I (and the Siren and some of her commenters) believe it has a lot to do with how you were raised, and what transformative movie experiences you had as a child and young adult -- no matter when those movies were originally produced and released. That frame was a window, as far as I was concerned, and I didn't feel distinguish between something that was made 30 years ago or something that was just released last week. I didn't feel distanced by that "retrospective hue" Shone mentions. To me, a movie wasn't something primarily distinguished by being old or new, like or unlike the world I lived in; it was always, fundamentally, a movie, with its own imagery and logic and language. It didn't occur to me that I wasn't seeing the very same picture everyone else had seen throughout the years. In fact, I was (frame by frame), but my frame of reference was obviously different from somebody seeing the same picture during, say, the Great Depression. That did not make the movie any less an intimate experience for me. I seem to recall watching "Vertigo," on New Year's Eve shortly after we got a color TV (!) when I was in my early teens (my parents were at a party and my sister was in bed) and it haunted me then. It felt both strange and familiar then -- and even more mysterious and captivating when I saw it again in the early 1980s, once the Paramount Hitchcocks finally became available after years of inaccessibility.
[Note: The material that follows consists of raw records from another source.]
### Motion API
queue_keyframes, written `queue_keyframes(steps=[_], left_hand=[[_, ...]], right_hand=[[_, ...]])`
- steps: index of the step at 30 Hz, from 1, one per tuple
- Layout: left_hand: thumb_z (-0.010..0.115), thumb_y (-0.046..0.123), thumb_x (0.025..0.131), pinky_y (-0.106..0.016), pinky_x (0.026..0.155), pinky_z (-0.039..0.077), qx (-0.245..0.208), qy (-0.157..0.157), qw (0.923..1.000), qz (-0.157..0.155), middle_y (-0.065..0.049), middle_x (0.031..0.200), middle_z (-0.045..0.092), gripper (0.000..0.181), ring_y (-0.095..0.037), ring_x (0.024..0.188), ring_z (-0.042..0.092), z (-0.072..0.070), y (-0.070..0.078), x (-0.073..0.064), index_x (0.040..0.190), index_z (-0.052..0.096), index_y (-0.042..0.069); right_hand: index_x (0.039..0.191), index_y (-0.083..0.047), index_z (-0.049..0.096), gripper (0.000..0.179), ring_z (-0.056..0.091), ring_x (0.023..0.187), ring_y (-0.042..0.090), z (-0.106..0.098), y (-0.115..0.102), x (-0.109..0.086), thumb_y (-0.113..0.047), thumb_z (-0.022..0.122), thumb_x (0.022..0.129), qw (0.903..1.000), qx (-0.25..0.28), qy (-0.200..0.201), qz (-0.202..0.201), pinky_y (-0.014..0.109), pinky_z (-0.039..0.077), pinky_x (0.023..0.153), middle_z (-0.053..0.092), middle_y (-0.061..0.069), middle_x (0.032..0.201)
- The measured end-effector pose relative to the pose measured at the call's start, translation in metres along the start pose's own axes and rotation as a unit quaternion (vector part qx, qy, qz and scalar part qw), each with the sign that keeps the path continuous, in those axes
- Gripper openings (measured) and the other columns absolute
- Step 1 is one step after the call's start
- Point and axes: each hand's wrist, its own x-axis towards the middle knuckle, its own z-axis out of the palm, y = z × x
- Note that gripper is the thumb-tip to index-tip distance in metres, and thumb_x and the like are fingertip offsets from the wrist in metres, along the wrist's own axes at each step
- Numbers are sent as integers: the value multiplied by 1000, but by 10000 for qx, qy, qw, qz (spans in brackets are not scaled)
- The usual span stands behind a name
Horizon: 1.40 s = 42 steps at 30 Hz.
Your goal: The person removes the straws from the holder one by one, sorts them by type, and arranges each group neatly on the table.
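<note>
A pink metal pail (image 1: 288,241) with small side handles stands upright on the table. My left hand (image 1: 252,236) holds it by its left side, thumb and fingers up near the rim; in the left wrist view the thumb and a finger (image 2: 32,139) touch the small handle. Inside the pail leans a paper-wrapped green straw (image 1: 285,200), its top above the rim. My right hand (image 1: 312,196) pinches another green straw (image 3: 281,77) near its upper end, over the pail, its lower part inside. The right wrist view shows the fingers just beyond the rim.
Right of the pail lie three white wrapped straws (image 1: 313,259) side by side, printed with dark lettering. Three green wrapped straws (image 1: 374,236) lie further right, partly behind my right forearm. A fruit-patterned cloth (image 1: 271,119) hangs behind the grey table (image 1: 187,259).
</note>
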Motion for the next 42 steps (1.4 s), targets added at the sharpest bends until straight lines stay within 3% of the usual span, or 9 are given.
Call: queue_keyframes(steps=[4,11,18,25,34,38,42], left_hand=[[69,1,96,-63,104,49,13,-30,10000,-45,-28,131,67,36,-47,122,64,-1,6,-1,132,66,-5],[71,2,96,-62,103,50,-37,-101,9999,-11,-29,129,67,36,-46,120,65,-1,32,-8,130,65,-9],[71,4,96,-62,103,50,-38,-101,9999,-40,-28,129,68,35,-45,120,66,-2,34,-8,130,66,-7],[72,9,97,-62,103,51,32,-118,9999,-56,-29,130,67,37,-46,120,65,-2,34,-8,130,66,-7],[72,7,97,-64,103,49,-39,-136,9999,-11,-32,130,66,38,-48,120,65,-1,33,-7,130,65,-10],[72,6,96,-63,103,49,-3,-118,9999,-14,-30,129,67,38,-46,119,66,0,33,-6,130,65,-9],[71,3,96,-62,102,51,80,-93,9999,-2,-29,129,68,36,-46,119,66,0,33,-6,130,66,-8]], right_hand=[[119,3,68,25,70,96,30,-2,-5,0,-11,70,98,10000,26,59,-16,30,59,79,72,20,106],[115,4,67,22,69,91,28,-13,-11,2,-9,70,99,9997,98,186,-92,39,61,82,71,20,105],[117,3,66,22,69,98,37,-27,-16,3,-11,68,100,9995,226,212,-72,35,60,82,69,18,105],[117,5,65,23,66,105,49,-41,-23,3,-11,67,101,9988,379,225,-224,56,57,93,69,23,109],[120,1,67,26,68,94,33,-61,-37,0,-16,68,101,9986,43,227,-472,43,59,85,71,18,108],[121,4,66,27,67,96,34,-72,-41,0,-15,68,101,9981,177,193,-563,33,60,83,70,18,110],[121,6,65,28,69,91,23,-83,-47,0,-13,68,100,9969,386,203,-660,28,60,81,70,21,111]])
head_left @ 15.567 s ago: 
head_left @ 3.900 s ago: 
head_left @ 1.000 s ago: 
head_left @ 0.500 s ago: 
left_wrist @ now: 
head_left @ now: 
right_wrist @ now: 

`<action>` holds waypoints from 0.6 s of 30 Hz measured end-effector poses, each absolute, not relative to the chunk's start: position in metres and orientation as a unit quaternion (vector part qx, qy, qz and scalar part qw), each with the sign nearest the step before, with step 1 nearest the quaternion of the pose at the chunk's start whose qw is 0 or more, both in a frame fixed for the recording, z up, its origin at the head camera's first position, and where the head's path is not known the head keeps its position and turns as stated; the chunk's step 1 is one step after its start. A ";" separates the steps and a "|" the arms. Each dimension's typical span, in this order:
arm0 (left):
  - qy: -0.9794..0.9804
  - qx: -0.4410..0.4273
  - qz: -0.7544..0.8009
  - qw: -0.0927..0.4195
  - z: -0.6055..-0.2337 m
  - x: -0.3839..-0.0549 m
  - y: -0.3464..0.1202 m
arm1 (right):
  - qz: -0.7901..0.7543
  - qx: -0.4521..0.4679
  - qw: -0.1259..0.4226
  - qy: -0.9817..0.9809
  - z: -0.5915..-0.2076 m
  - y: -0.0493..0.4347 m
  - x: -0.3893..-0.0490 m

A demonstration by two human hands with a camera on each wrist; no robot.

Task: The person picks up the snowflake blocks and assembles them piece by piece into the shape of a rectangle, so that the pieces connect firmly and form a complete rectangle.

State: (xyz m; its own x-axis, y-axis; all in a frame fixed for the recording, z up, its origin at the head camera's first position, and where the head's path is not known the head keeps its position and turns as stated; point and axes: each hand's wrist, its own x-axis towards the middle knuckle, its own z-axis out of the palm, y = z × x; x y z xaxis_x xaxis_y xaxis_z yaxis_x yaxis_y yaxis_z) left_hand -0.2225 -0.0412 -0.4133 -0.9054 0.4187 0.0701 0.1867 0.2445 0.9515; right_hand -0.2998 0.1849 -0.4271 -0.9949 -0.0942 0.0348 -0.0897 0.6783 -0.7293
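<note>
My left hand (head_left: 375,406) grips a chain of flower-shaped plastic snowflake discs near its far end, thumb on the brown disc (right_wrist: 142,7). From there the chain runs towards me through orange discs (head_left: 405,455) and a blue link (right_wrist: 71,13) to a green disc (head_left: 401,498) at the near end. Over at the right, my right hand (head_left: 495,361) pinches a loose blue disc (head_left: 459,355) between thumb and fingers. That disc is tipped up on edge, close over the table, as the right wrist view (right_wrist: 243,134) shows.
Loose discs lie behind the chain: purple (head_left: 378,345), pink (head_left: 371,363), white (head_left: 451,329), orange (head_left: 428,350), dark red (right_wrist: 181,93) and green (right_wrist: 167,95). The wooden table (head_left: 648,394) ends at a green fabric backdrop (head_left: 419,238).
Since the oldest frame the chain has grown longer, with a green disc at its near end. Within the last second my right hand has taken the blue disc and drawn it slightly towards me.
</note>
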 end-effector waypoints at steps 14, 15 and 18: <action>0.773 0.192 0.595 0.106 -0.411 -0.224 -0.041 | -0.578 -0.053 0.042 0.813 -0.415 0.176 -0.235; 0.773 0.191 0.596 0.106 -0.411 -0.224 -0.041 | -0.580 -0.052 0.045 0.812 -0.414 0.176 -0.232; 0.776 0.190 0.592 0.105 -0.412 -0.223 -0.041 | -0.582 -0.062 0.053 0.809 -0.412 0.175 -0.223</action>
David Bordwell has a beautiful essay related to this subject, one I never tire of quoting and linking to, regarding The Law of the Adolescent Window":

Between the ages of 13 and 18, a window opens for each of us. The cultural pastimes that attract us then, the ones we find ourselves drawn to and even obsessive about, will always have a powerful hold. We may broaden our tastes as we grow out of those years--we should, anyhow--but the sports, hobbies, books, TV, movies, and music that we loved then we will always love.

The corollary is the Law of the Midlife/ Latelife Return:

As we age, and especially after we hit 40, we find it worthwhile to return to the adolescent window. Despite all the changes you've undergone, those things are usually as enjoyable as they were then. You may even see more in them than you realized was there. Just as important, you start to realize how the ways you passed your idle hours shaped your view of the world--the way you think and feel, important parts of your very identity.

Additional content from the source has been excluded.